### Task requirements
The response should consist solely of the lines running from the line with "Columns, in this" to the end of the data, retyped exactly.

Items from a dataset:
=== Section Start ===
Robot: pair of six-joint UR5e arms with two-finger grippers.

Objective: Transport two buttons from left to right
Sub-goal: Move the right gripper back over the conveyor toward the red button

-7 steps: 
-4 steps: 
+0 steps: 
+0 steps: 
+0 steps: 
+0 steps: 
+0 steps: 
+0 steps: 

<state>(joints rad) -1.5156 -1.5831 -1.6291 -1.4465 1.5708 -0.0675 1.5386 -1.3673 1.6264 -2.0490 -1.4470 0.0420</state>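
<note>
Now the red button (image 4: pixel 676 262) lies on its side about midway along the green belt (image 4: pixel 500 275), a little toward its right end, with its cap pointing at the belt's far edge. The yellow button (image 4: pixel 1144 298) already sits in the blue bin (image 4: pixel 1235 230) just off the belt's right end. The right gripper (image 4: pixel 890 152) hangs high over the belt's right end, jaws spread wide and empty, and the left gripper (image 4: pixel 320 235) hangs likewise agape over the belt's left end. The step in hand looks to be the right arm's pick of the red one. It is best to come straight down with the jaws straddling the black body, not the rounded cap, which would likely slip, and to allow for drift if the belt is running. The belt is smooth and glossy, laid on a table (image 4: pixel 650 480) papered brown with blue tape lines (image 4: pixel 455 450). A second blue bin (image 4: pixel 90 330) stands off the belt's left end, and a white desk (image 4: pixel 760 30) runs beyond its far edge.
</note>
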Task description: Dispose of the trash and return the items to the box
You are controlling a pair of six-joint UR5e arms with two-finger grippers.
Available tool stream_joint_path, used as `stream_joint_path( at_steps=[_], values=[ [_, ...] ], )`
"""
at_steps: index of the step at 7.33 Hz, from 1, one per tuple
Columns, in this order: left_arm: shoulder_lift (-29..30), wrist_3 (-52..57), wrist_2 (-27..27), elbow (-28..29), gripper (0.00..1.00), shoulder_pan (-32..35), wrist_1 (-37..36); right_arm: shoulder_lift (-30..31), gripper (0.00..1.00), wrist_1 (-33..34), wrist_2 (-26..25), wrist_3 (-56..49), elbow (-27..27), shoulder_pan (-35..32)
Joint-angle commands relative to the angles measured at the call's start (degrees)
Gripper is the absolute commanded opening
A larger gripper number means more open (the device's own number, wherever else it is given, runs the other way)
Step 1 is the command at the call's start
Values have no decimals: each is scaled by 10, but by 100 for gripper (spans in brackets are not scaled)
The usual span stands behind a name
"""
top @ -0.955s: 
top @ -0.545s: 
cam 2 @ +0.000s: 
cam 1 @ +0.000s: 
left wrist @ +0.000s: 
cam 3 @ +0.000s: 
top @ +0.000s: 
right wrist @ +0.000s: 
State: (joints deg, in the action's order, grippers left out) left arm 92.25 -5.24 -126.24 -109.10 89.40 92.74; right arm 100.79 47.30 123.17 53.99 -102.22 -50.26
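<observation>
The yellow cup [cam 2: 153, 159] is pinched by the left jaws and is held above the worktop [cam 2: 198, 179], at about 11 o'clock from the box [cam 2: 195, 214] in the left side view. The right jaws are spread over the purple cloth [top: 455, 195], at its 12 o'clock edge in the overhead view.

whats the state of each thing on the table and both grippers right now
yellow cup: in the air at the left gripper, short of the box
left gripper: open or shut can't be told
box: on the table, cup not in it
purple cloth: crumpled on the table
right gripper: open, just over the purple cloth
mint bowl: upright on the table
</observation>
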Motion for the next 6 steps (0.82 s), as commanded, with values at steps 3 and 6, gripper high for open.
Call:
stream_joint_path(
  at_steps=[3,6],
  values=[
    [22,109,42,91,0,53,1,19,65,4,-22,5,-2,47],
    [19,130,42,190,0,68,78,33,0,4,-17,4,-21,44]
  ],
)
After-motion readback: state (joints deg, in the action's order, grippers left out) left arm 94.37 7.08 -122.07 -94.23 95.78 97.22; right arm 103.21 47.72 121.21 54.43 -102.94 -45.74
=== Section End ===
### Your response
Columns, in this order: left_arm: shoulder_lift (-29..30), wrist_3 (-52..57), wrist_2 (-27..27), elbow (-28..29), gripper (0.00..1.00), shoulder_pan (-32..35), wrist_1 (-37..36); right_arm: shoulder_lift (-30..31), gripper (0.00..1.00), wrist_1 (-33..34), wrist_2 (-26..25), wrist_3 (-56..49), elbow (-27..27), shoulder_pan (-35..32)
Joint-angle commands relative to the angles measured at the call's start (degrees)
Gripper is the absolute commanded opening
A larger gripper number means more open (the device's own number, wherever else it is given, runs the other way)
Step 1 is the command at the call's start
Values have no decimals: each is scaled by 10, but by 100 for gripper (spans in brackets are not scaled)
The usual span stands behind a name
"""
top @ -0.955s: 
top @ -0.545s: 
cam 2 @ +0.000s: 
cam 1 @ +0.000s: 
left wrist @ +0.000s: 
cam 3 @ +0.000s: 
top @ +0.000s: 
right wrist @ +0.000s: 
State: (joints deg, in the action's order, grippers left out) left arm 92.25 -5.24 -126.24 -109.10 89.40 92.74; right arm 100.79 47.30 123.17 53.99 -102.22 -50.26
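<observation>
The yellow cup [cam 2: 153, 159] is pinched by the left jaws and is held above the worktop [cam 2: 198, 179], at about 11 o'clock from the box [cam 2: 195, 214] in the left side view. The right jaws are spread over the purple cloth [top: 455, 195], at its 12 o'clock edge in the overhead view.

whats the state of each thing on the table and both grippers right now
yellow cup: in the air at the left gripper, short of the box
left gripper: open or shut can't be told
box: on the table, cup not in it
purple cloth: crumpled on the table
right gripper: open, just over the purple cloth
mint bowl: upright on the table
</observation>
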Motion for the next 6 steps (0.82 s), as commanded, with values at steps 3 and 6, gripper high for open.
Call:
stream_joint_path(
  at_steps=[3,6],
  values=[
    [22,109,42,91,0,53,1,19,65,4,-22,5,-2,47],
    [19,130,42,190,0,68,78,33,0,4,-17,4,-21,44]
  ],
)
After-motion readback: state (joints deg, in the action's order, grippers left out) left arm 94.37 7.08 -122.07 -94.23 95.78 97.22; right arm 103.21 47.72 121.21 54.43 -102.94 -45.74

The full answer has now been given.